#### Task description
What is needed is a word-for-word transcript of the listing, free of pictures.

----

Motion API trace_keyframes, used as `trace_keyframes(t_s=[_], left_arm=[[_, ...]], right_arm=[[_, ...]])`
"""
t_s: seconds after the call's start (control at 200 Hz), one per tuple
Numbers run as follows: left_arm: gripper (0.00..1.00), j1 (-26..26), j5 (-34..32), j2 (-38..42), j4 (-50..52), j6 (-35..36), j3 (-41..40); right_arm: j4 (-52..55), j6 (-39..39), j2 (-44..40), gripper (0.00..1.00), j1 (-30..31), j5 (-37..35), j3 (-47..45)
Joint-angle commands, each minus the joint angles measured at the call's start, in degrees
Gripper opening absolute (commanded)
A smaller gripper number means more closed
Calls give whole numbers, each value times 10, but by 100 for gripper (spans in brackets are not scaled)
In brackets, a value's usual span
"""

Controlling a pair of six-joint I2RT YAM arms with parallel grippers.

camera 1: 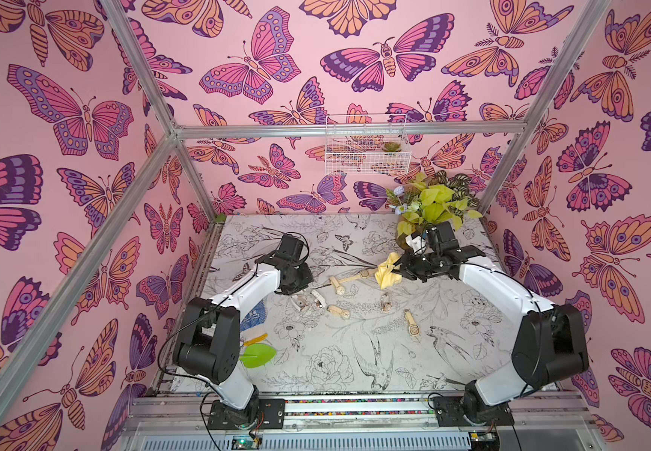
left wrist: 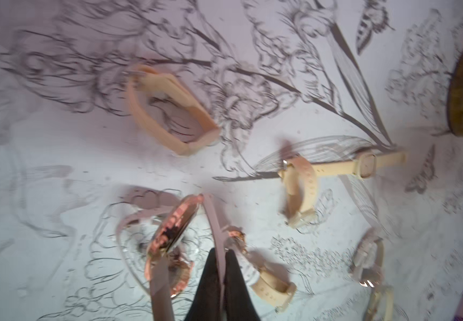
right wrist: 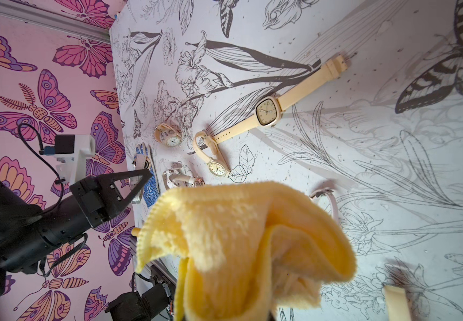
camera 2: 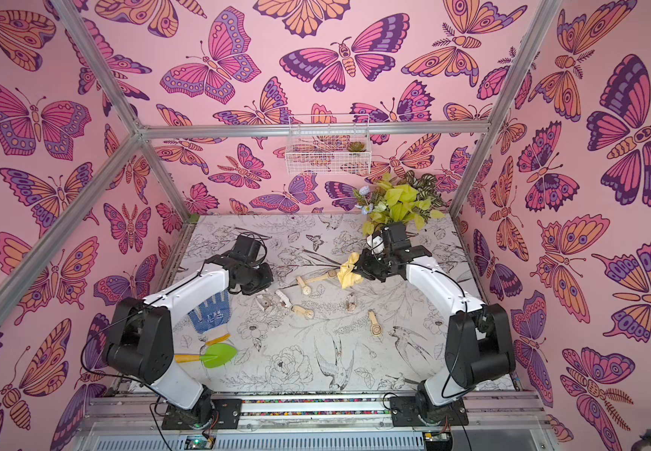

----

#### Result
Motion API trace_keyframes, used as `trace_keyframes(t_s=[_], left_arm=[[_, ...]], right_arm=[[_, ...]])`
"""
t_s: seconds after the call's start (control at 200 Hz), one per tuple
Numbers run as follows: left_arm: gripper (0.00..1.00), j1 (-26..26), j5 (-34..32), j2 (-38..42), j4 (-50..52), j6 (-35..36), j3 (-41..40); right_arm: j4 (-52..55), j6 (-39..39), j2 (-44..40), gripper (0.00..1.00), j1 (-30..31), j5 (-37..35), j3 (-47..45)
Joint-angle commands, each minus the joint angles measured at the call's start, in degrees
Gripper opening absolute (commanded)
A smaller gripper number means more closed
Calls give whole numbers, each value times 10, but by 100 for gripper (spans in brackets are not scaled)
In brackets, a value's usual span
"""

Controlling a pair of six-joint I2RT YAM arms with parallel grippers.

camera 1: 
left wrist: 
right wrist: 
camera 2: 

The answer was written out completely.